Goal of the exercise:
Find the lines of data that contain the string "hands", then list them.

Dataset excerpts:

_ _ _ _ _

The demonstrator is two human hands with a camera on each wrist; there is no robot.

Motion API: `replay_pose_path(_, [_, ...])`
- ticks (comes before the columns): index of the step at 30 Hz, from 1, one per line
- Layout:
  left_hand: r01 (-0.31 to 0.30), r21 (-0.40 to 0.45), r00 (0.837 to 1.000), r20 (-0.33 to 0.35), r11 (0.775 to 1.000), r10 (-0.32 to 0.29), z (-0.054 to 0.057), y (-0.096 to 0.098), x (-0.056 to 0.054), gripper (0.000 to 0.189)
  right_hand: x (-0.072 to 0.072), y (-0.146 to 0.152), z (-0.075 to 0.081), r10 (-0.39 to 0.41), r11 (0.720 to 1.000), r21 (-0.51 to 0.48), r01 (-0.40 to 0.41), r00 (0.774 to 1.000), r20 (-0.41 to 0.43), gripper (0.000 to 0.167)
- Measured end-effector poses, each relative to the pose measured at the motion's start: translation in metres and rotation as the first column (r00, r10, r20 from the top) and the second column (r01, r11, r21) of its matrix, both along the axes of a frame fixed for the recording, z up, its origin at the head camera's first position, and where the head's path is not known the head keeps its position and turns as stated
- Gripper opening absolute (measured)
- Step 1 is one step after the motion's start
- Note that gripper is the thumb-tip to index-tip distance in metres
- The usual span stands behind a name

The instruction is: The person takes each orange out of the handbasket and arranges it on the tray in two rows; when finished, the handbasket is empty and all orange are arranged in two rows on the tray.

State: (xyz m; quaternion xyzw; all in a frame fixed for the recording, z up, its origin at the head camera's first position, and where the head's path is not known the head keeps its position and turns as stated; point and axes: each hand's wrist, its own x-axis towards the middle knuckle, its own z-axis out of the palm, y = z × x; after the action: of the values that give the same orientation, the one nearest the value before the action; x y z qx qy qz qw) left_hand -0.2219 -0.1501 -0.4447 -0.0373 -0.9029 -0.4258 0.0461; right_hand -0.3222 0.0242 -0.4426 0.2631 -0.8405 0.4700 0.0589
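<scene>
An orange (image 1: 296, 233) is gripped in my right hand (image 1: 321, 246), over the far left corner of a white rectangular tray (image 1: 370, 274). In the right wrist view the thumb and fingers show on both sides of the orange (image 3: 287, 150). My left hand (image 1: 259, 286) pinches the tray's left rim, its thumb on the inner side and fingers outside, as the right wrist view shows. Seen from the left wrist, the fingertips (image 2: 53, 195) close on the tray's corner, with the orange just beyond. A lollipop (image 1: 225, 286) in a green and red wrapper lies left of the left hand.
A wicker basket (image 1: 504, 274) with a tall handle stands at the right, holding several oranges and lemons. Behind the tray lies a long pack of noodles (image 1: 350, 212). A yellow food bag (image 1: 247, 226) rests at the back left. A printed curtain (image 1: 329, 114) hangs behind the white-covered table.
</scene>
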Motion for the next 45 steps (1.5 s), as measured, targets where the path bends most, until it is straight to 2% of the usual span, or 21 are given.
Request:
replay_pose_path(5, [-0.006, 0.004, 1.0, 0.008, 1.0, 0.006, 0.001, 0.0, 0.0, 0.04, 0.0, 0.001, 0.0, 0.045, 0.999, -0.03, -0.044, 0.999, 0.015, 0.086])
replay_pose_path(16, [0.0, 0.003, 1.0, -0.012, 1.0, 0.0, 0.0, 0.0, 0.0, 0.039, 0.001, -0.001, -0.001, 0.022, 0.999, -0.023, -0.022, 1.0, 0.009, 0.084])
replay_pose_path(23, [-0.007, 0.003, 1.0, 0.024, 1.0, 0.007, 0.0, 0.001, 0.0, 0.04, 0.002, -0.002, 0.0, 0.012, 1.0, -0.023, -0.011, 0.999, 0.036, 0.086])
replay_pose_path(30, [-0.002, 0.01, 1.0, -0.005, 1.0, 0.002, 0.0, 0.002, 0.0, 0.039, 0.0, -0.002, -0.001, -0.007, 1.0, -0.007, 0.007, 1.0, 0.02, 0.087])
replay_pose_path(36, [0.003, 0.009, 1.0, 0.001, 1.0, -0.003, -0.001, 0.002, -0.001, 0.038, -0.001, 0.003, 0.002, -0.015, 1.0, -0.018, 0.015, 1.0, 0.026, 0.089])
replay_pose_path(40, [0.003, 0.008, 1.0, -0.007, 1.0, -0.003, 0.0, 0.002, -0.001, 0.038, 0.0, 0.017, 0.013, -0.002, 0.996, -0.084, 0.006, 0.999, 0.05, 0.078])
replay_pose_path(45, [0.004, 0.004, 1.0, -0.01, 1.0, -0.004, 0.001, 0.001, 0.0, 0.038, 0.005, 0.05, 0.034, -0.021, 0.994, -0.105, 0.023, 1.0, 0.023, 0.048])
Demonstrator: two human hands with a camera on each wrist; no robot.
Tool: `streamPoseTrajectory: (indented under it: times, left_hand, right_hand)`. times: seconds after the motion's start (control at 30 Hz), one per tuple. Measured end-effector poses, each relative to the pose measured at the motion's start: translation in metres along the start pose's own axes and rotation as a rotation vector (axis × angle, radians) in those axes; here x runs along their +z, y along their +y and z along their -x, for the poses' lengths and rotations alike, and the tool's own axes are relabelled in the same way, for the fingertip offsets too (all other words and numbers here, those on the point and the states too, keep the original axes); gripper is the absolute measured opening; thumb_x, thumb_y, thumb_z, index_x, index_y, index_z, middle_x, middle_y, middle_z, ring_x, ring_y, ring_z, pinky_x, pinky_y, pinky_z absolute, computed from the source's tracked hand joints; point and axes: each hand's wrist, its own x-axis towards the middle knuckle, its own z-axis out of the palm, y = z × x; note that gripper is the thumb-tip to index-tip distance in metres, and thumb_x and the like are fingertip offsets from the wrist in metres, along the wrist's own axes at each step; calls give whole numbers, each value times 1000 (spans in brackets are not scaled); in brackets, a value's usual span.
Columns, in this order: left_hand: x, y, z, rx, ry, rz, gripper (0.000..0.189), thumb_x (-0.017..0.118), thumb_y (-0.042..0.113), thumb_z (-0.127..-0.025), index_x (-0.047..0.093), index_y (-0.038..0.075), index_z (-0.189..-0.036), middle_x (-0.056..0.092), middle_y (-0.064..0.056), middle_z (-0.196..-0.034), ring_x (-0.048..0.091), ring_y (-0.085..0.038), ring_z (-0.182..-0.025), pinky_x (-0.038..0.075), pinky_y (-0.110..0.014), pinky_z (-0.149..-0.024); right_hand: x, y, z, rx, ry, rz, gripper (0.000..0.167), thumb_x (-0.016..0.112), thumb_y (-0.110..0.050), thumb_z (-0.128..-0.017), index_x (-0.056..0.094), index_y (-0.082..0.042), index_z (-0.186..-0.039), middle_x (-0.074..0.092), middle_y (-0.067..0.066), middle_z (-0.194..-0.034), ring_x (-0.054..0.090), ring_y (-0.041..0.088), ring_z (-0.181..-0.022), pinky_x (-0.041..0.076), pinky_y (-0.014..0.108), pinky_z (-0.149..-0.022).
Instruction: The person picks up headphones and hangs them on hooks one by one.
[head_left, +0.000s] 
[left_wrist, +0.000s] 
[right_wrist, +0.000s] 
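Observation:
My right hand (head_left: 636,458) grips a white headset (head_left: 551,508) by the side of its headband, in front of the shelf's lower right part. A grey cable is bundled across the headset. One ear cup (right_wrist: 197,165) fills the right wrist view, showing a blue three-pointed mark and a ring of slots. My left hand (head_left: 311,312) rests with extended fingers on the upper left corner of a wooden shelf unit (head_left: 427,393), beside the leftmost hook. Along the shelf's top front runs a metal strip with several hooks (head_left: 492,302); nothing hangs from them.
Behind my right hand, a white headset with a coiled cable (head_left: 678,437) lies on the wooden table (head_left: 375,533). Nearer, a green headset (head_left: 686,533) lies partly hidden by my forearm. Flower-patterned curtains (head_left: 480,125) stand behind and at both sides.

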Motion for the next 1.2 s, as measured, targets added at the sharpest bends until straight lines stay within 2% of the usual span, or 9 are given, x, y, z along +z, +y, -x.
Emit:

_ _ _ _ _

The answer:
The demonstrator is two human hands with a camera on each wrist; there is no robot.
Demonstrator: two human hands with a camera on each wrist; no robot.

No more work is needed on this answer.